Heurísticas
“Estas são as únicas idéias verdadeiras: as idéias dos náufragos. O resto é retórica, pose, farsa íntima. O que não se sente perdido na verdade, perde-se inexoravelmente; isto é, não se encontra nunca, não topa nunca com a própria realidade.” ORTEGA Y GASSET
À guisa de introdução
O Direito, desde tempos imemoriais, foi tomado como uma atividade prudencial, um labor de natureza decisória cuja qualidade acaba dependendo, em certa medida, das virtudes de quem o pratica; já a idéia de Justiça, em que pese os esforços da razão, tem-se mostrado uma aporia irredutível: afinal de contas, “dar a cada um o que é seu” nunca resolveu – nem resolverá - a questão de se determinar, em cada conflito humano, qual o seu de cada um. Preso a esses contornos, o direito se queda condenado a um inarredável irracionalismo.

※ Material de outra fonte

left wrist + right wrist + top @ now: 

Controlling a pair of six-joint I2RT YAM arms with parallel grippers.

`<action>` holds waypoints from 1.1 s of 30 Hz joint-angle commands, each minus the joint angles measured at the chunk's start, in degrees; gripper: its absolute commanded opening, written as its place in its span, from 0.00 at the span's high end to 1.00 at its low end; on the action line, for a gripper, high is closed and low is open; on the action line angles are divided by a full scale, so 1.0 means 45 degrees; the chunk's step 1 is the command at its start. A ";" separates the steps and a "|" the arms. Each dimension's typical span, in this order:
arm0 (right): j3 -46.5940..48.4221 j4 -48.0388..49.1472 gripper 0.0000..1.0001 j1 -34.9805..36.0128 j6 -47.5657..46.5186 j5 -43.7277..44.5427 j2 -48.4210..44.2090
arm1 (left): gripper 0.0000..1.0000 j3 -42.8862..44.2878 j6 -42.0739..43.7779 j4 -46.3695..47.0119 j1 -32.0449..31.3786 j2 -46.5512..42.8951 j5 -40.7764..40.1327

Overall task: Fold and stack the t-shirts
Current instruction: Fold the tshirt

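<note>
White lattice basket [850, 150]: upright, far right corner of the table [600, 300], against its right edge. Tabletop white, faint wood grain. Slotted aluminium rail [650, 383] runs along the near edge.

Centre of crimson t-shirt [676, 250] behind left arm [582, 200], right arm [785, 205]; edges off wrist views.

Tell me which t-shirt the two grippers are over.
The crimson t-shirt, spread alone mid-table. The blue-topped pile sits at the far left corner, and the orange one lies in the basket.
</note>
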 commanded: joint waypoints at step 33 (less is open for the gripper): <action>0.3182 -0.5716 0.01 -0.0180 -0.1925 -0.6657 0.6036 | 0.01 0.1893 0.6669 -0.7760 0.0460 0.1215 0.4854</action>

Foi a modernidade, ao pretender construir um mundo sobre bases estritamente racionais, que plantou a idéia de uma “ciência do direito”, de modo a retirá-lo do âmbito da razão prática e submetê-lo aos ofícios da razão pura. A rigor, propôs ao pensamento jurídico um modelo teórico maculado pelos disparates dos grandes paradoxos: um esquema de decidir por atos de mera cognição! Eis sonho extravagante de uma função “deliberativa” exercida nos limites epistêmicos de uma razão técnica, capaz de construir sentenças judiciais por inferências silogísticas, a partir de um sistema de normas gerais oferecidas pelo legislador: a norma, um dado legislado, cumprindo a função de premissa maior; o fato judicializado encenando o papel de premissa menor; ao fim e ao cabo, a sentença como conclusão irrefutável, a aplicação objetiva do direito pelo magistrado, um técnico estatal altamente especializado, alçado em suas funções por um critério não menos técnico, o concurso público. Ao mesmo tempo, uma espécie de “agente político” politicamente irresponsável pelas decisões judiciais que elabora.